Trends of Temperature Rise and Crop Yields
- Temperature Rise:
- Data since the 1950s shows average temperatures have steadily increased.
- The correlation between temperatures and food inflation has grown over time.
- Impact on Crop Yields:
- A projected temperature increase of 2.5-4.9°C could reduce wheat yields by 41-52% and rice yields by 32-40%.
- Specific examples:
- March 2022 Heatwave: Reduced sugarcane yield by 30%, affected vegetables and oilseeds.
- March 2024 Heatwave: Reached temperatures of 50.5°C, causing a spike in vegetable prices due to crop damage.
Crop Sensitivity to Heat
- Perishable Crops (vegetables and fruits): Short-cycle crops, highly sensitive to temperature fluctuations.
- Over the past decade, the correlation between temperatures and perishable crop prices has risen from 20% to 60%.
- Durable Crops (cereals, pulses, oilseeds, sugar): Traditionally less sensitive to heat, but this is changing.
- The correlation between temperatures and durable crops has risen from 10% to 45% in the last decade.
- Animal Products (dairy, poultry, fish): Rising temperatures have increased animal mortality, impacting prices of animal proteins.
Comparison with Rainfall and Reservoir Levels
- Better Irrigation Mitigates Low Rains: Irrigation improvements, especially in North-West India, have lessened the impact of low rainfall on agriculture.
- Temperature vs. Reservoir Levels: Temperatures correlate with reservoir levels (~50%), meaning much of the relevant information about water availability is already embedded in temperature data.
Model Findings
- Food Inflation Model: Incorporating temperature into food inflation models improves forecasting accuracy. This raises the robust model (R-squared) from 80% to 90%.
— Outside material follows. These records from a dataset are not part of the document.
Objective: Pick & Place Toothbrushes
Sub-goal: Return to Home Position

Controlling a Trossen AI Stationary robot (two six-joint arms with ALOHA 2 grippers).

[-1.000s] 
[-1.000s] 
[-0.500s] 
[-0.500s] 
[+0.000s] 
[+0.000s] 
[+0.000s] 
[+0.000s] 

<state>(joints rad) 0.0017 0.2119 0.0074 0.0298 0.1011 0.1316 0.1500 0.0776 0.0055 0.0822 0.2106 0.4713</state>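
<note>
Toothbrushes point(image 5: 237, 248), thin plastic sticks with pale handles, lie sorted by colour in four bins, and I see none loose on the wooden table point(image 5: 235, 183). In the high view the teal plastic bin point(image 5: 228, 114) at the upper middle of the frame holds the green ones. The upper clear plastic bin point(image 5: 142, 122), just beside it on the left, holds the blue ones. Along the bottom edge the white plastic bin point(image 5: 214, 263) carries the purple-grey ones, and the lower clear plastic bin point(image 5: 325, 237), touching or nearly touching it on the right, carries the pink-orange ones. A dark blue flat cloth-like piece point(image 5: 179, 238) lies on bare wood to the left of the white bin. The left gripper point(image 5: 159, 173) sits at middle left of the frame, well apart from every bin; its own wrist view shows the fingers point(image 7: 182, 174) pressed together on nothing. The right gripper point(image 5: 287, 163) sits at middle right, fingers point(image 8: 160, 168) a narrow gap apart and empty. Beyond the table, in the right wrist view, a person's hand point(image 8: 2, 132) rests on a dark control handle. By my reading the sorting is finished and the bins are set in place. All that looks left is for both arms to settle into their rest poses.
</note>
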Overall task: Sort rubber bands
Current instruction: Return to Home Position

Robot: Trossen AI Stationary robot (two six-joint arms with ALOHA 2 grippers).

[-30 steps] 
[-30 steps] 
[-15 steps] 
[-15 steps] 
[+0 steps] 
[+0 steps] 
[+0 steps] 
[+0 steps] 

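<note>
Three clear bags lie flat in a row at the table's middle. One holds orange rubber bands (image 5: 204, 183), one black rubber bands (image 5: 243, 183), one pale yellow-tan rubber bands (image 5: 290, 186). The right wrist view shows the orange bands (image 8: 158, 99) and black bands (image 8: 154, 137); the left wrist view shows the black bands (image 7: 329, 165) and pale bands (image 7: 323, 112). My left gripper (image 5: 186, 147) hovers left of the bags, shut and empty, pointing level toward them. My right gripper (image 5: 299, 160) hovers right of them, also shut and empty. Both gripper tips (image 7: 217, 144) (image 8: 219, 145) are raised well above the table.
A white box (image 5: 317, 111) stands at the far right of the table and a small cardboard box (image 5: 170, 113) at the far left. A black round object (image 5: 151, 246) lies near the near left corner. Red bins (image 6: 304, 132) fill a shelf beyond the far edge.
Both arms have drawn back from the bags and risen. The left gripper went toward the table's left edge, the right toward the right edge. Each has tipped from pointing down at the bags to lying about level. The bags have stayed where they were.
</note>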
- Temperatures are better predictors of food inflation than rainfall and reservoir levels.
- Supply-Side Management: Government actions (e.g., managing granary stocks, quick transport, clamping down on hoarders) have played a role in controlling inflation over the past decade.
Outlook for Food Inflation
- La Niña Effect (2024): The shift from El Niño to La Niña has brought cooler temperatures and increased precipitation.
- This is expected to lower food inflation and bring overall inflation closer to the RBI’s 4% target by March 2025.
- Long-term Challenge: While improved irrigation can mitigate weak rainfall, there is no quick solution to the impact of rising temperatures on agriculture and inflation management.